● **Supplied information**:
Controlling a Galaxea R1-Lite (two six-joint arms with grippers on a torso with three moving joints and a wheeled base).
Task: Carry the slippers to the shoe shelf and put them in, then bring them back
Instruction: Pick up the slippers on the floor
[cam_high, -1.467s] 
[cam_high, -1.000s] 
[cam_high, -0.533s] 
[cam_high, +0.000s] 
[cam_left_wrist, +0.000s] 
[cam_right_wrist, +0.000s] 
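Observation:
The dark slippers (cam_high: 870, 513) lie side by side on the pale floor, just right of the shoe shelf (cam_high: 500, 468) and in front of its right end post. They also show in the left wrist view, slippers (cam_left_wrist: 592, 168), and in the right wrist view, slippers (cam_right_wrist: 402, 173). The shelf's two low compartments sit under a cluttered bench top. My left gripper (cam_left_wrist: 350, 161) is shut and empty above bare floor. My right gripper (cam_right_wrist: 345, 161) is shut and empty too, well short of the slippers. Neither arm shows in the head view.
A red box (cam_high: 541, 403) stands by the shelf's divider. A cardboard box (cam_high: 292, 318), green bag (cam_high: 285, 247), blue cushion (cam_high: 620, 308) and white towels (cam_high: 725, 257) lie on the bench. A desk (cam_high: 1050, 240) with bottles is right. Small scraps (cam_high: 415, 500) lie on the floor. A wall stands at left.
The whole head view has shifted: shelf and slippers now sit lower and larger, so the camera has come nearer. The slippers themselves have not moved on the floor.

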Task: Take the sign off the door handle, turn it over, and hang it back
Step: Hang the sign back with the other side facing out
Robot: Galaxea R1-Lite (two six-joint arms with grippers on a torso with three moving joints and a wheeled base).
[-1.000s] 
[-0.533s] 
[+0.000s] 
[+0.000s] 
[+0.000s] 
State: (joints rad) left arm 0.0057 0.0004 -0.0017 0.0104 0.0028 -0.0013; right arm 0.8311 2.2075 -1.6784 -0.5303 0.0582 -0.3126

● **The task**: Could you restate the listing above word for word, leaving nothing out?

● **Answer for this exercise**:
Controlling a Galaxea R1-Lite (two six-joint arms with grippers on a torso with three moving joints and a wheeled base).
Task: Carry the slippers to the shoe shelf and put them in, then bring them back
Instruction: Pick up the slippers on the floor
[cam_high, -1.467s] 
[cam_high, -1.000s] 
[cam_high, -0.533s] 
[cam_high, +0.000s] 
[cam_left_wrist, +0.000s] 
[cam_right_wrist, +0.000s] 
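Observation:
The dark slippers (cam_high: 870, 513) lie side by side on the pale floor, just right of the shoe shelf (cam_high: 500, 468) and in front of its right end post. They also show in the left wrist view, slippers (cam_left_wrist: 592, 168), and in the right wrist view, slippers (cam_right_wrist: 402, 173). The shelf's two low compartments sit under a cluttered bench top. My left gripper (cam_left_wrist: 350, 161) is shut and empty above bare floor. My right gripper (cam_right_wrist: 345, 161) is shut and empty too, well short of the slippers. Neither arm shows in the head view.
A red box (cam_high: 541, 403) stands by the shelf's divider. A cardboard box (cam_high: 292, 318), green bag (cam_high: 285, 247), blue cushion (cam_high: 620, 308) and white towels (cam_high: 725, 257) lie on the bench. A desk (cam_high: 1050, 240) with bottles is right. Small scraps (cam_high: 415, 500) lie on the floor. A wall stands at left.
The whole head view has shifted: shelf and slippers now sit lower and larger, so the camera has come nearer. The slippers themselves have not moved on the floor.
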
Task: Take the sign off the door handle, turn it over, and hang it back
Step: Hang the sign back with the other side facing out
Robot: Galaxea R1-Lite (two six-joint arms with grippers on a torso with three moving joints and a wheeled base).
[-1.000s] 
[-0.533s] 
[+0.000s] 
[+0.000s] 
[+0.000s] 
State: (joints rad) left arm 0.0057 0.0004 -0.0017 0.0104 0.0028 -0.0013; right arm 0.8311 2.2075 -1.6784 -0.5303 0.0582 -0.3126

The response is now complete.